Without the registration of the share transfer, any share transfer is incomplete. A share transfer form is a document that the transferee signs to acknowledge receipt of the shares. With the firm, this constitutes a formal contract. Once the firm authorizes and registers the transferee’s name, it is placed into the company’s registration and qualifies him as a member. The transfer registry does not have to be kept up to date by law.

Obtaining a Share Certificate

The transfer is only effective when the firm registers the shares. The company must provide the share certificate within one month of receiving the necessary transfer document from the company. The name of the transferee should be endorsed on the document of the transfer.

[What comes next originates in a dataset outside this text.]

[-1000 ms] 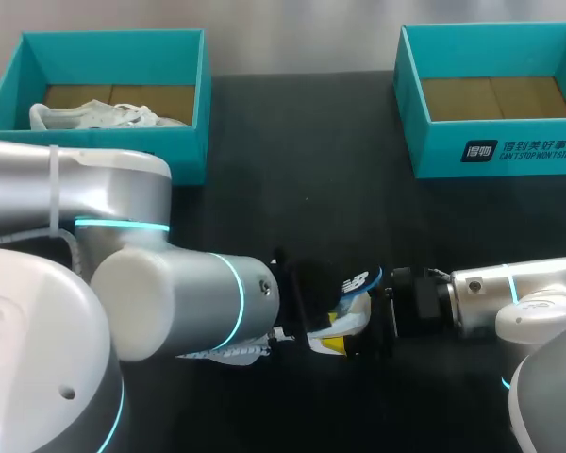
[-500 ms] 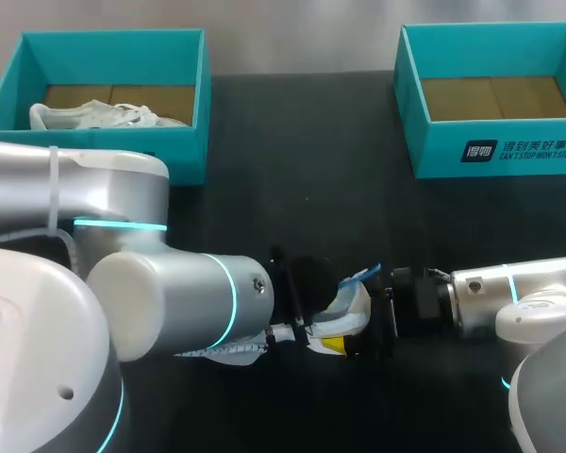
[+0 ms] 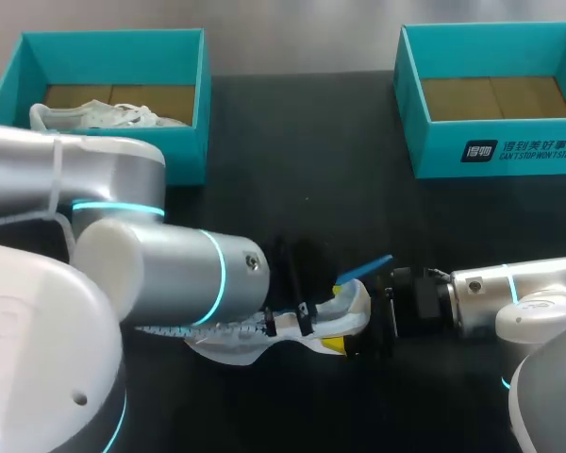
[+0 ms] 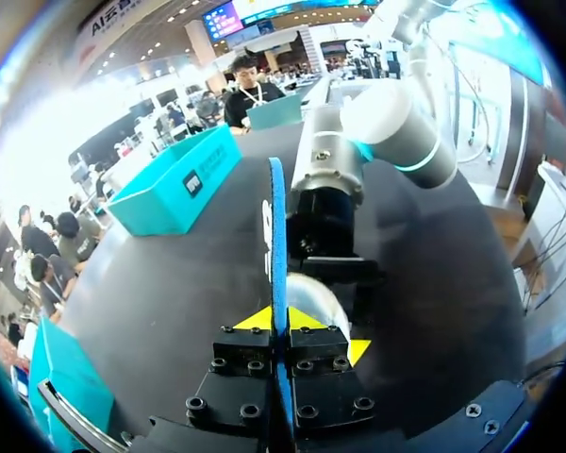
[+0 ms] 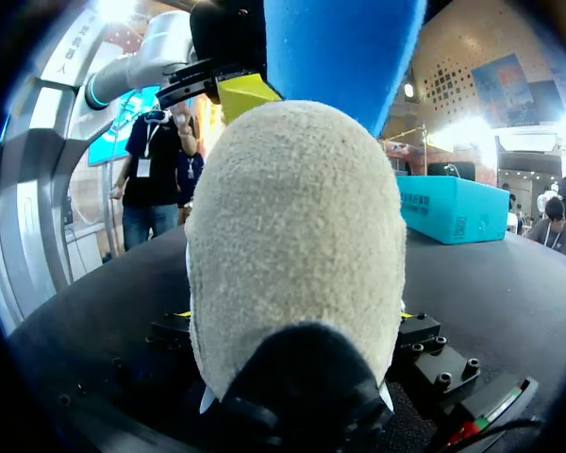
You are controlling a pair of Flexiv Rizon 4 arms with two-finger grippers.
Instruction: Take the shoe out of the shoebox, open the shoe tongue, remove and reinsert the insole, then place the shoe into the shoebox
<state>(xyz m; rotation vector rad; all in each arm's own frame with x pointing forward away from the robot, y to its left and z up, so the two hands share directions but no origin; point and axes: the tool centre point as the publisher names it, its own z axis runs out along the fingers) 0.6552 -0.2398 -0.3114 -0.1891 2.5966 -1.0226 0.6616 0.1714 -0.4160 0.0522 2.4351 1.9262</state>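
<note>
The shoe [image 3: 307,326] is out on the counter. My right end effector [image 5: 292,316] clamps its heel, and my left end effector [image 4: 281,326] pinches the blue insole [image 4: 276,236], which is partly out. Reinserting and boxing remain, I judge.

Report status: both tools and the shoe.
Left tool shut on insole, partly out. Right tool shut on shoe heel. Right shoebox stands well apart.

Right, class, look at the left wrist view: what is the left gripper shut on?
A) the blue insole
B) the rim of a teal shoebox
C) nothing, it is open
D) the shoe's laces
A: the left gripper has its two yellow tips pressed against the thin blue insole from both sides, just above the white shoe.
</note>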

  1.  Companies with a share capital: The firm shall not record any transfer of shares or ownership interest to any beneficial owners with suitable instruments within 60 days of the execution.
  2. Transferor’s Application: The transfer should not be registered until the firm has notified the transferor within two weeks of receiving the notification of receipt.

 Certificate of no opposition:

The following timeframes should be followed in the events that follow within two months after the date of incorporation for memorandum subscribers.

  • Allocate all of the company’s shares within two months following the allocation date.
  • Debenture allocation must occur within six months of the date of allocation.